As long as the directors of a public benefit corporation are making decisions that balance shareholder return against other stakeholder interests, they are protected from shareholder lawsuits claiming breach of fiduciary duty. On the other hand, shareholders may sue if they feel the directors are neglecting their duty to consider the company’s impact on other stakeholders.

Some people say that existing corporation law requires companies to maximize their financial return by externalizing costs onto society and the environment. If so, the public benefit corporation is freed from that obligation, and instead required to take the interests of society and the environment into account.

For existing corporations, converting to public benefit corporation status requires a two-thirds shareholder vote. Shareholders who oppose the conversion may require the company to buy them out under the Colorado dissenters’ rights statute.

The fourteen states (and the District of Columbia) that have passed benefit corporation legislation up to now have all adopted some version of the model legislation created by B Lab, the originator of the benefit corporation concept. The language of the Colorado law instead follows a model proposed by the Delaware Bar Association. Delaware looks likely to pass a similar law this summer.

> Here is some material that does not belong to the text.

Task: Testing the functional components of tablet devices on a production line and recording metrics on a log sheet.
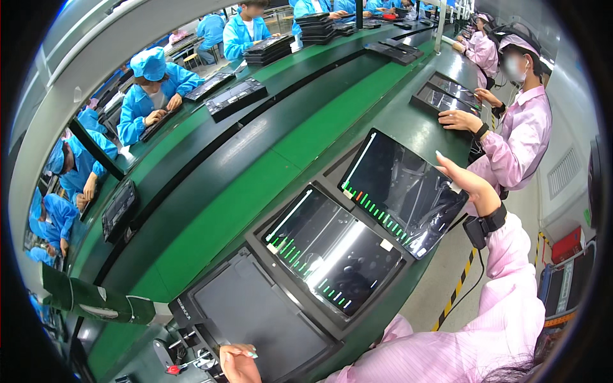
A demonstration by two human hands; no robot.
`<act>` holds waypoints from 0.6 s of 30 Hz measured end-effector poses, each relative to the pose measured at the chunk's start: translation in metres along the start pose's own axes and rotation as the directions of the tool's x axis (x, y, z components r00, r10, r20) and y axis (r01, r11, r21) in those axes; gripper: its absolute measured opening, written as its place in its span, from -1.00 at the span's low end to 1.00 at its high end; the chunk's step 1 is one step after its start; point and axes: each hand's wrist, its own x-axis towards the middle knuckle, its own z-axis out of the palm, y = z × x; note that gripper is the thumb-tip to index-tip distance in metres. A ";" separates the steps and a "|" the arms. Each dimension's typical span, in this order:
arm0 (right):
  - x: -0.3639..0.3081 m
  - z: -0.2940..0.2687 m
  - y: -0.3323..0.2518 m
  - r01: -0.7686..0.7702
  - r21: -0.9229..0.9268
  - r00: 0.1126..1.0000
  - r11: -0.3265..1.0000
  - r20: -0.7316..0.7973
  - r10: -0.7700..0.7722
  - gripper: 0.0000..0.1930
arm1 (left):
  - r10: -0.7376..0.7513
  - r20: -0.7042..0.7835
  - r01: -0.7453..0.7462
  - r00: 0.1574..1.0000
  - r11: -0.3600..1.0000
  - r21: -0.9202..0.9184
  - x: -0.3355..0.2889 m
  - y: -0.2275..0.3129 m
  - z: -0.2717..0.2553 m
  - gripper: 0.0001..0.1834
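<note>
Black tablet (408, 191), centre-right, risked sliding off the counter (389, 118) edge if the right hand (471, 181) nudged it, fingers extended, pinch unclear; left hand (239, 365), bottom centre-left, had bent fingers, grip untellable.

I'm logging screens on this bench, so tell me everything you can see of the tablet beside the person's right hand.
The tablet is a thin, dark, rounded rectangle with a glossy, glass-like front. Its screen is lit: a row of mostly green bars, one orange-red, runs along its near-left edge. Reflections and wrinkled-looking marks, perhaps clear film, cross the face. It sits slantwise, screen up, overlapping the far part of the dark tray. The right hand is at its right edge; the exact contact is unclear.
</note>
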 end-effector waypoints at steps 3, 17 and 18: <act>-0.010 -0.004 -0.012 -0.069 -0.172 0.995 0.983 0.057 0.080 -0.12 | 0.004 -0.009 -0.004 1.000 1.000 0.026 -0.001 0.001 0.008 -0.77; -0.083 0.148 0.014 -0.114 0.922 0.859 0.369 0.279 -0.430 -0.24 | 0.077 0.667 -0.633 0.741 0.412 0.656 -0.005 0.050 0.084 -0.72; -0.086 0.165 0.016 -0.194 0.939 0.785 0.284 0.323 -0.528 -0.24 | -0.005 0.721 -0.671 0.693 0.362 0.647 -0.004 0.048 0.082 -0.65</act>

Only time and case law will tell whether the language differences matter, but B Lab has welcomed the Delaware approach. Both the Colorado law and the Delaware proposal include the three essential pillars of B Lab’s model:

  • public benefit purpose,
  • refocusing the directors’ business judgment to include all affected stakeholders, and
  • transparency, in the form of impact reporting.

The benefit corporation form is designed to help companies preserve their commitment to a social and environmental mission while raising capital for growth. It’s too soon to say how well the form will serve this purpose. But at a minimum it offers an efficient way to build accountability to a triple bottom line into the entity’s charter. This makes it a promising addition to the social business toolbox.